Genç çellist Jamal Aliyev, müzikal hayatını ve hayallerini anlattı Açıklaması
6 mins read

Genç çellist Jamal Aliyev, müzikal hayatını ve hayallerini anlattı Açıklaması

Çellist Jamal Aliyev, klasik müzisyen olarak başladığı çelloda yeniliklere açık olduğunu söyleyerek, “Her müziği sevdiğim için çelloda her şeyi yapmak istiyorum. Kafamda ne varsa, neyi en iyi yapabileceğimi düşünüyorsam o konuda ilerlemek istiyorum.” dedi.

Müzik kariyerini, gerçekleştirdiği çalışmalarını ve gelecek hayallerini AA muhabirine anlatan Aliyev, müzikle iç içe bir ailede doğduğunu, 3 aylıkken Ankara’ya taşındıklarını ve 13 yaşına kadar Bilkent’te büyüdüğünü söyledi.

Paris’te yatılı bir okuldan burs kazandığını ve ailesinin çekincelerine rağmen eğitimine Fransa’da devam ettiğini dile getiren Aliyev, “Çok zorluk çektim ama 13 yaşımda gidip oradaki hayatı, kültürü, hocaları tanımak ve müzik eğitimi almak benim için çok güzeldi.” değerlendirmesinde bulundu.

Fransa’nın ardından Almanya’da yüksek lisans eğitimi aldığını aktaran Aliyev, “Şimdi de Türkiye’ye geri döndüm, taşındım. Çünkü 16 sene gibi, bayağı uzun bir süre orada kaldım. Ailem de Ankara’da, Şimdi İstanbul’da yaşıyorum.” ifadesini kullandı.

“O konserden sonra yolum açıldı”

Klasik müzik sanatçısı olarak 2015’te İngiltere’deki Royal Albert Hall’de 8 bin kişinin izlediği bir konsere davet edildiğini aktaran Aliyev, “O konserden sonra herkes beni gördü ve yolum açıldı. Kariyer olarak büyük bir gelişme sağladım. Fazıl Say ile 2018’de tanıştık, İstanbul ve Eskişehir’de birkaç konserde çaldık. Ondan sonra da Fazıl Say ile bir albüm kaydettik, ‘Hayat Ağacı’ albümü ve onun turnelerini yaptık.” diye konuştu.

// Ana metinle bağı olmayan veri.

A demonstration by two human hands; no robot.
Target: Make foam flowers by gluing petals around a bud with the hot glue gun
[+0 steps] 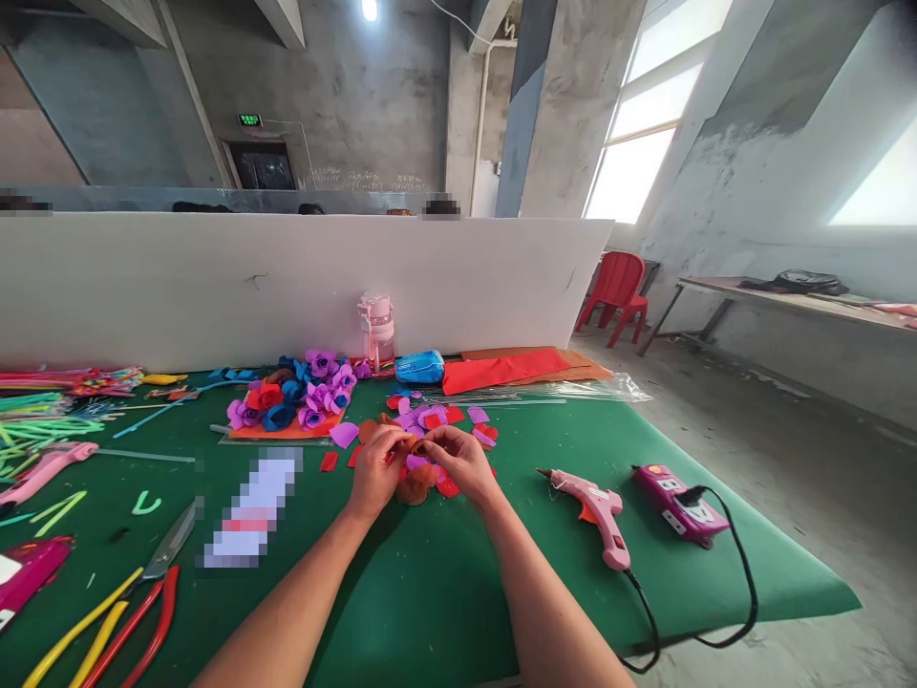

Azerbaycan devlet sanatçısı dedesi ile annesinin çellist olduğunu kaydeden Aliyev, şu bilgileri verdi:

“Sanırım 5 yaşında benim başka bir seçeneğim yoktu. Dedemi çok beğeniyordum tabii. Hep evde çalışıyordu. Ben de çellosunu alıyordum. Böyle bazen tellerine vuruyor, çalmaya çalışıyordum. İlgim olduğunu, sevdiğimi gördüler ve 5 yaşında çelloya başlattılar. İyi ki başlattılar çünkü çello bu yaşıma kadar bütün klasik müzik dünyasında en beğendiğim enstrüman.”

“Çello benim için her zaman bir numaraydı”

Jamal Aliyev, çellonun insan sesine en yakın sesi çıkaran enstrüman olduğunu dile getirerek, “En iyi şekilde bütün duygularımı, hislerimi, düşüncelerimi, analizlerimi çelloda ifade edebileceğimi düşünüyorum. Ben piyano da keman da çalabiliyorum ama kesinlikle çello benim için her zaman bir numaraydı.” dedi.

Fazıl Say ile son zamanlarda çok yakın çalıştıklarını vurgulayan Aliyev, şunları söyledi:

“Albüm süreci çok eğlenceli geçti ve çok şey öğreniyorum tabii ki. İnanılmaz, dünya çapında bir müzisyen, büyük bir yetenek. Benim küçüklükten beri idolüm olarak gördüğüm biri. Türkiye’de başka klasik müzik sanatçısı ile büyümedik biz. 13 yaşında yurt dışına gittim ama küçük yaştan beri, piyanist olmasına rağmen ondan çok şey öğrendim. Bütün konserleri, CD’leri her şeyi vardı elimde. Dinliyordum severek ve tabii onunla çalışabilmek, vakit geçirmek, sahneye çıkmak çok şey kattı bana. Hem kariyer olarak hem de enstrümantalist olarak çok şey öğrendim.”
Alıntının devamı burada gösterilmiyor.